Methicillin-resistant Staphylococcus aureus (MRSA) continues to be a formidable pathogen in clinical and community settings. Capitalising on a multitude of virulence factors which enable a diverse and complex disease profile, while still ensuing survival though non-pathogenic colonisation, it remains a critical contributor to the burden of infection in Australian hospitals. The heterogeneity of antibiotic resistance profiles between MRSA clones and the seemingly counterintuitive re-emergence of gentamicin susceptible MRSA (GS-MRSA) cannot be accounted for by changing patterns of antimicrobial use alone. Furthermore, the replacement of gentamicin resistant strains (GR-MRSA) by gentamicin susceptible strains (GS-MRSA) suggests clonal displacement may be the result of a direct interaction between organisms.
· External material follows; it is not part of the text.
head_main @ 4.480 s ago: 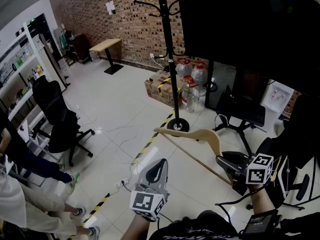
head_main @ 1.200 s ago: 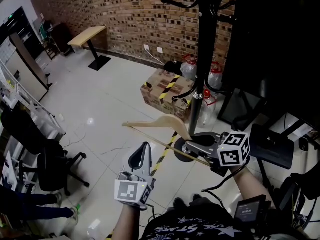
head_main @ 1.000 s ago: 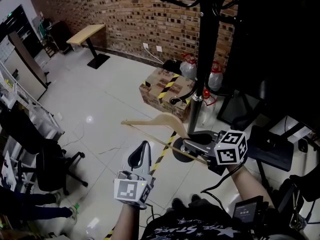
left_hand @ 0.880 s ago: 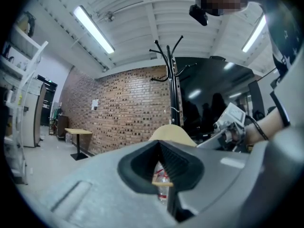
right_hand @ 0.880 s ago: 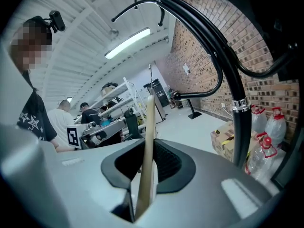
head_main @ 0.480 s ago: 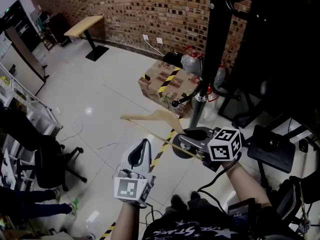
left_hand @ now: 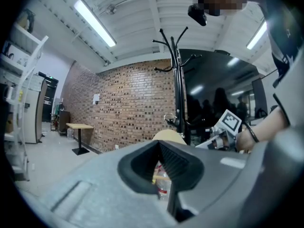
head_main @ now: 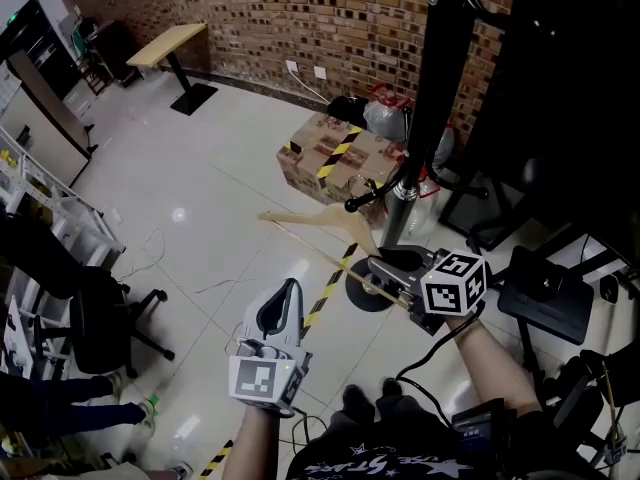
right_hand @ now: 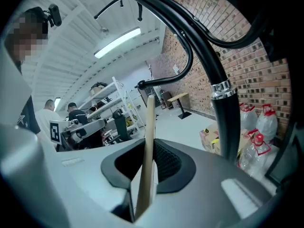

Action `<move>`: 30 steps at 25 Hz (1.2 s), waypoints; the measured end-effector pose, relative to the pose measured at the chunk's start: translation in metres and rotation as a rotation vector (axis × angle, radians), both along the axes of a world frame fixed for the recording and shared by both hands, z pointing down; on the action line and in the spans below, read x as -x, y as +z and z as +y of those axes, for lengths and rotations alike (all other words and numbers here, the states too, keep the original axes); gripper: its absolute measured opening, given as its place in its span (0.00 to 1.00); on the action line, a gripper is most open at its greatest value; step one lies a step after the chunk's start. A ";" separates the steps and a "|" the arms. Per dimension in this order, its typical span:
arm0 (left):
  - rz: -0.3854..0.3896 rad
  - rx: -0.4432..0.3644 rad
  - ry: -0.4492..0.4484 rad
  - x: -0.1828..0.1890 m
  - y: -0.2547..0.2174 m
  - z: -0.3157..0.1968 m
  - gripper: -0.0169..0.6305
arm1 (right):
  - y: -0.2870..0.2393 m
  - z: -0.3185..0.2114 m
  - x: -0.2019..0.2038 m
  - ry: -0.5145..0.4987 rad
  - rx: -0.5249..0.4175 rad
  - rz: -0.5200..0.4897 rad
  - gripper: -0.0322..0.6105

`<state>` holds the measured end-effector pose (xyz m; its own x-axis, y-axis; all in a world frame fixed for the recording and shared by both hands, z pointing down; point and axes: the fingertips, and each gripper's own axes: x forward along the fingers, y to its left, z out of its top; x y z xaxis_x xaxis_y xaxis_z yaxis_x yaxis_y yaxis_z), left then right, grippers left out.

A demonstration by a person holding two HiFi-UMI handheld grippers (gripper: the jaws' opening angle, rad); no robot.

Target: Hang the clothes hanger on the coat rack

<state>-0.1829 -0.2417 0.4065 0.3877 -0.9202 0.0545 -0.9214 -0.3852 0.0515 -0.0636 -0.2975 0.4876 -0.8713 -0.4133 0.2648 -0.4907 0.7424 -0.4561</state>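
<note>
In the head view my right gripper (head_main: 372, 268) is shut on the thin bottom bar of a pale wooden clothes hanger (head_main: 320, 223). The hanger reaches out to the left, low beside the black coat rack's pole (head_main: 425, 98) and above its round base (head_main: 372, 296). In the right gripper view the hanger bar (right_hand: 149, 113) stands upright between the pads, and the rack pole (right_hand: 223, 108) rises close on the right with its curved hooks overhead. My left gripper (head_main: 288, 286) hangs lower left, shut and holding nothing. The left gripper view shows the hanger (left_hand: 168, 136) and the rack (left_hand: 179, 99) ahead.
A cardboard box with black-and-yellow tape (head_main: 335, 158) and water bottles (head_main: 385, 118) sit behind the rack base. A black-and-yellow floor stripe (head_main: 320, 303) runs under my grippers. An office chair (head_main: 100, 323) and shelves (head_main: 40, 198) stand at the left, a dark chair base (head_main: 545, 293) at the right.
The person has walked up to the coat rack since the earliest frame. Over the last second the right gripper has carried the hanger closer to the pole. The left gripper has hardly moved.
</note>
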 end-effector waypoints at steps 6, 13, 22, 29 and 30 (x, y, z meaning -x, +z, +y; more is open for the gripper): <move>0.006 0.012 -0.011 0.001 0.003 -0.002 0.03 | 0.006 -0.014 -0.024 0.065 -0.024 -0.007 0.14; 0.004 0.007 0.011 -0.006 0.008 0.001 0.03 | 0.018 -0.014 -0.033 0.078 -0.034 0.012 0.14; 0.007 0.020 0.004 -0.012 0.014 0.004 0.03 | 0.036 -0.012 -0.042 0.105 -0.062 0.045 0.14; 0.010 0.039 0.011 -0.014 0.019 0.002 0.03 | 0.042 -0.009 -0.042 0.118 -0.102 0.079 0.14; 0.011 0.038 0.013 -0.015 0.019 0.003 0.03 | 0.043 -0.010 -0.043 0.129 -0.113 0.085 0.14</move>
<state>-0.1681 -0.2386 0.4253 0.4005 -0.9123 0.0853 -0.9156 -0.3948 0.0766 -0.0211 -0.3073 0.5311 -0.7858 -0.5511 0.2808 -0.6182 0.7153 -0.3258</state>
 Previous studies have explored MRSA co-culture in broth, demonstrating that one clone ultimately out-competes the other for nutrients and growth factors. This study provides further explanation for MRSA clonal displacement, demonstrating a direct and aggressive inhibition of GR-MRSA by GS-MRSA. Isolates were collected from John Hunter hospital between 2000 and 2014 and selected based on their antibiotic susceptibility profiles. Utilising a variation of agar-overlay culture, GS-MRSA has been shown not only to out compete GR-MRSA but to directly inhibit its growth through a seemingly bactericidal mode of action. This has been shown to occur not only in large concentrations, but also in cultures where CFUs present are reflective of a clinical burden of nasal colonisation or disease. This phenotypic model was then correlated with sequence data obtained from next generation sequencing with the aim of typing clones and identifying variation at the nucleotide level that may elucidate the mechanism behind bactericidal activity observed in culture. These findings offer novel insight into MRSA clonal interactions and raise questions pertaining to our ideas of fitness in relation to microbial evolution.